Of course, it might be said that war is essentially awful or rather that killing is essentially awful or perhaps that dying is essentially awful. But we have our sensibilities blunted, and
when a new weapon appears, we think of it as being especially devilish—you remember that Milton makes the Devil invent gunpowder and artillery, no? Because in those days artillery was sufficiently new to be specially awful. And perhaps a day will come when people will accept the atomic bomb when we shrink from some keener invention.

BURGIN:
Then it’s a certain idea that you find awful. The idea of a man being killed.

BORGES:
Yes, but if you accept that, and war accepts that, or else there would be no war … the idea of a man fighting a duel is the same idea, essentially.

BURGIN:
Well, the soldier may accept it while he’s fighting under orders, but I, as an individual, don’t have to accept it. And the soldier may not be a person who thinks in terms of accepting something or not; he may just do something because he’s told to by his government. He doesn’t necessarily question it. Do you think that each soldier debates with himself whether a given war is right or not, or examines the reasons and debates whether it’s worth taking another human life?

BORGES:
I don’t think he has to. I don’t think he could do it, no? Yet I remember my great-grandfather, Colonel Suárez, who had fought the War of Independence, the War of Brazil and the Civil War. When he was about to marry, his wife asked him about the men he had killed. And then he told her
that he had only killed one man, and that was a Spaniard he had to run through with a lance in order to save a friend of his who had been taken prisoner. He said that was the one man he killed in the War of Independence, the War of Brazil and the Civil War. Now I suspect that he was lying, but that he knew at the same time that she must have felt a kind of horror at the idea that she was going to give herself to a bloodstained man, no? So I suppose he invented that in order to calm her.
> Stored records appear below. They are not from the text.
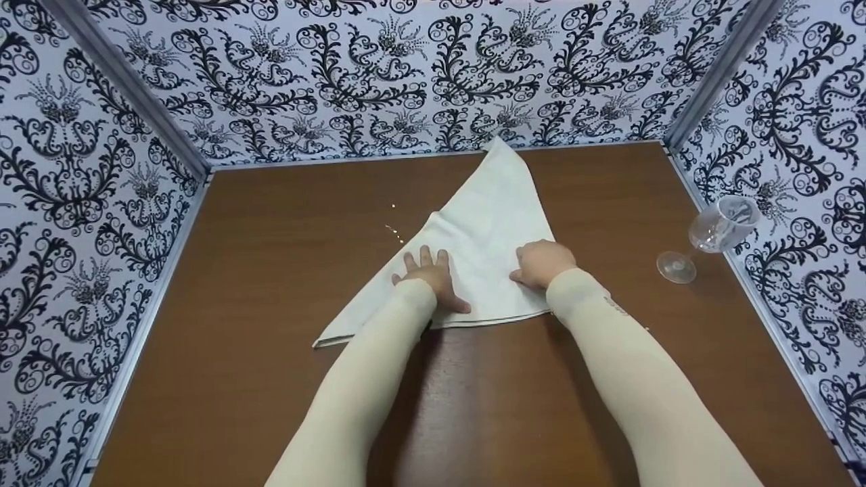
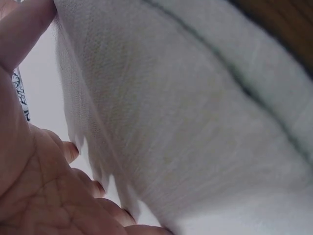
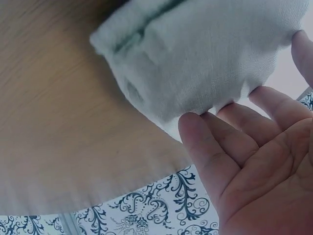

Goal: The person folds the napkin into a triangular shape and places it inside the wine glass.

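A white cloth napkin point(image 1: 497, 203), folded into a layered triangle, lies on the brown table with one point toward the back wall and another at the front left. My left hand point(image 1: 433, 277) presses on its left half with fingers spread; the left wrist view has the palm point(image 2: 49, 186) with the fingertips on the fabric. Near the right edge rests my right hand point(image 1: 544, 264), its fingertips touching the napkin. Seen from the right wrist, those fingers point(image 3: 210, 152) are slightly bent against the cloth point(image 3: 195, 58), and no fabric is pinched between them.
A stemmed glass point(image 1: 720, 226) stands at the table's right side, near the patterned wall. Small pale specks point(image 1: 394, 232) lie on the table point(image 1: 284, 257) left of the napkin. Black-and-white patterned walls point(image 1: 406, 74) enclose the back and both sides.
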The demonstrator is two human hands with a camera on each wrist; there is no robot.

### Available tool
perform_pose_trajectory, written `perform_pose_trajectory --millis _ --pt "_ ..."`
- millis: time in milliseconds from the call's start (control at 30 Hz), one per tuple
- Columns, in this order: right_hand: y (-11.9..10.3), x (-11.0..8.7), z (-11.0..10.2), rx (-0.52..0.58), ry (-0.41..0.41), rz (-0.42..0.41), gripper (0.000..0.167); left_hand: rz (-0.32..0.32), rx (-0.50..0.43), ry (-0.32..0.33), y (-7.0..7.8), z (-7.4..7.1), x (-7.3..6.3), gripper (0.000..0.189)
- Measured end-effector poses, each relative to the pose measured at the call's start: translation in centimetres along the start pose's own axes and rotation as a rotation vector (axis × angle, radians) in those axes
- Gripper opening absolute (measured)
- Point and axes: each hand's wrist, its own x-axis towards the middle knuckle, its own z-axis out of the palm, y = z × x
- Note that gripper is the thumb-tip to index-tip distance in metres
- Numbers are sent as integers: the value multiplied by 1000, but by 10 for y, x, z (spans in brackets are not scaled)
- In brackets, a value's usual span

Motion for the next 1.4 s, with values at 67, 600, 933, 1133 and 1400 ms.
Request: perform_pose_trajectory --millis 67,600,933,1133,1400 --pt "-1 1 0 4 -6 11 41 4 7 -9 -3 0 4 132" --pt "21 13 12 105 -79 -62 82 38 47 -6 -17 9 25 135" --pt "16 9 7 112 -79 -49 82 -15 -6 11 14 -3 -9 119" --pt "12 11 11 103 -66 -33 84 -64 -74 18 18 7 -4 121" --pt "11 7 4 87 32 -38 56 -20 -36 39 4 10 8 123"
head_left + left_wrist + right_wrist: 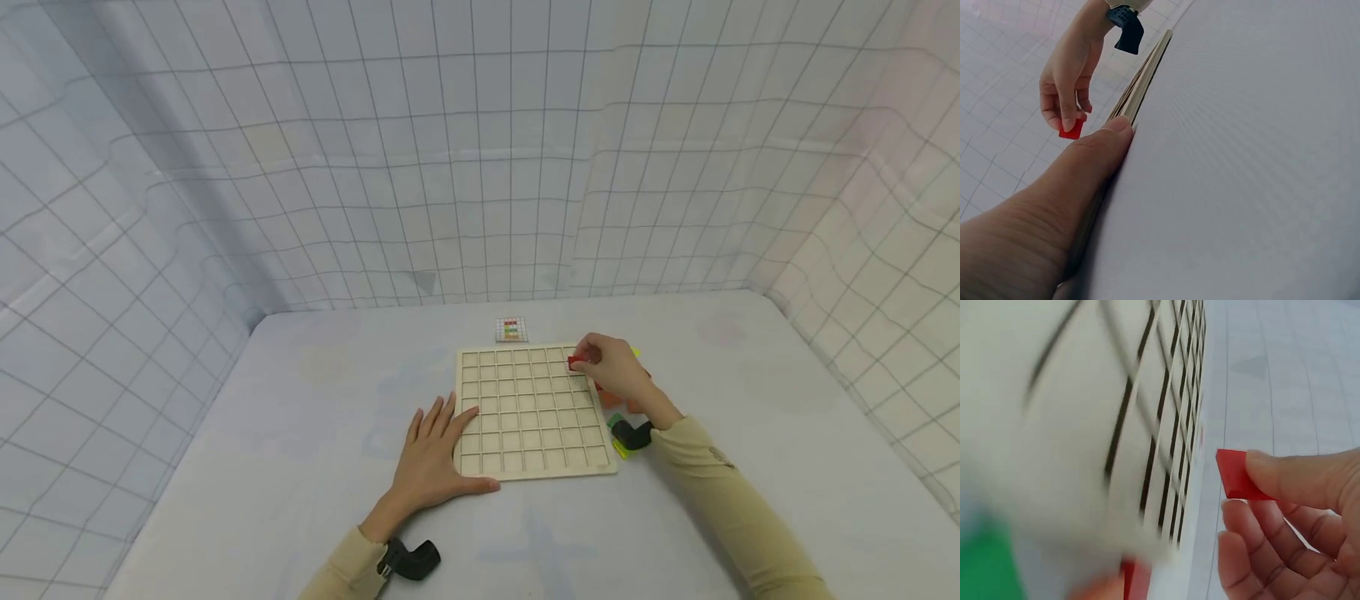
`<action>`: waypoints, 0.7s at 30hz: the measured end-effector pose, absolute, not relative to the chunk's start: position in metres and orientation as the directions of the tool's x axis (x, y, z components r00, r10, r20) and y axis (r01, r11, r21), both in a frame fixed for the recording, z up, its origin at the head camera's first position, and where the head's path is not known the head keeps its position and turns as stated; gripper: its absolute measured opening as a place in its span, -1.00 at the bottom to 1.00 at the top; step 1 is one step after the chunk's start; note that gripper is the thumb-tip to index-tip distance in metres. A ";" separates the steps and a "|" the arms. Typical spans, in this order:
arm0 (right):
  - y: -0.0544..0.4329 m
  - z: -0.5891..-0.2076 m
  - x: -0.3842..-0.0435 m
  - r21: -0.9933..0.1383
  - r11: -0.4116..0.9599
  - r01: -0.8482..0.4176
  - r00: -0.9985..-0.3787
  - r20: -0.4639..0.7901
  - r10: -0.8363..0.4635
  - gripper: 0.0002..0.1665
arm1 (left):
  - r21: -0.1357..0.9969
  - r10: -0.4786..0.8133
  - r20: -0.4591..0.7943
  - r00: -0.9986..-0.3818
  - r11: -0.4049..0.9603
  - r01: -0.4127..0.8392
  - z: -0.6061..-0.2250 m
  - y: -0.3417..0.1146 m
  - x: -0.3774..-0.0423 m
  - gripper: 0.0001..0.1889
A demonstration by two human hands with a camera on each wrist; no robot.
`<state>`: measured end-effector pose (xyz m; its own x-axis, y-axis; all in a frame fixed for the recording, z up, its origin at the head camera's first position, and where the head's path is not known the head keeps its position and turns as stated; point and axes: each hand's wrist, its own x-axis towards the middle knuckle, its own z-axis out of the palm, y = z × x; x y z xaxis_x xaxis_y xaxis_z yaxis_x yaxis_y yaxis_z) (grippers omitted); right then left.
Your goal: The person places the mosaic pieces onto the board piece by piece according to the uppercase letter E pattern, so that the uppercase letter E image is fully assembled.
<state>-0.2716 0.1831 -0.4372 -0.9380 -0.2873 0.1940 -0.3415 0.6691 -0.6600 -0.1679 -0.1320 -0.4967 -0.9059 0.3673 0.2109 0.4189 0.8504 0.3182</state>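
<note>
A cream board with a grid of square compartments (pixel 529 418) lies flat on the table. My left hand (pixel 429 468) rests at its left front corner with fingers spread, the thumb along the front edge. In the left wrist view that thumb (pixel 1100 147) presses against the board's side. Over the board's far right corner, my right hand (pixel 618 369) pinches a red square tile (pixel 1233 474) between thumb and fingers. The tile is held above the grid, tilted, as the right wrist view shows. The compartments in view hold no tiles.
Behind the board lies a small card (pixel 512 330) printed with a grid and coloured squares. Loose tiles lie along the board's right side, among them orange tiles (pixel 611 398) and a yellow tile (pixel 621 449), partly hidden by my right arm. Grid-patterned white cloth (pixel 510 208) hangs around the table.
</note>
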 end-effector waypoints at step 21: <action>0.109 -0.446 -0.289 -0.827 0.486 -0.283 -0.914 0.079 -0.398 -0.88 | 0.336 0.381 0.238 -0.893 0.830 0.444 -0.500 -0.132 -0.169 -0.13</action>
<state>-0.2886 0.1088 -0.4456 -0.9142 -0.3975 0.0794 -0.2832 0.4861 -0.8267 -0.1689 -0.1322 -0.5002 -0.8931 0.3815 0.2384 0.4444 0.8305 0.3359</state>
You remember, the battle of Junín lasted three quarters of an hour—not a shot was fired, the whole thing was done with spears and swords. It stands to reason that someone was going to get killed, and that he would have known it. And besides, I knew he had many executed. But I suppose that in a sense he felt that what he had done was awful, or rather, perhaps he felt that those things were awful to a woman but not to a man, no? I don’t think he was a clear thinker or anything of the kind, but he must have felt what all soldiers feel, well, these things have to be done and I’ve done them, and I’m not ashamed of it, but why speak of those things to a woman who cannot be expected to understand? I suppose he was lying, because battles, well, they were very primitive in those days and quite small affairs, but the fact that they were primitive and small affairs may, I suppose—if a man killed anybody he had to be quite sure about it, no? Because if you are hacking away with a sword at somebody, you know whether you’ve killed him or not.

BURGIN:
I’ve always felt that by working out the rational consequences of mystic ideas, you’ve written about the things
people are most astonished at or afraid of, that you’ve selected things to write about that are really even more terrifying than death, like infinity.

BORGES:
But I don’t think of death as being terrifying. I was going over a sonnet with di Giovanni and the subject of that sonnet; I began by saying to the reader that he was invulnerable, that nothing could happen to him, that God had given to him the certainty of dust, mortality, and that, after all, if one day he should die, he could always fall back on the fact that life was a mere dream. But I don’t think of death as being terrifying.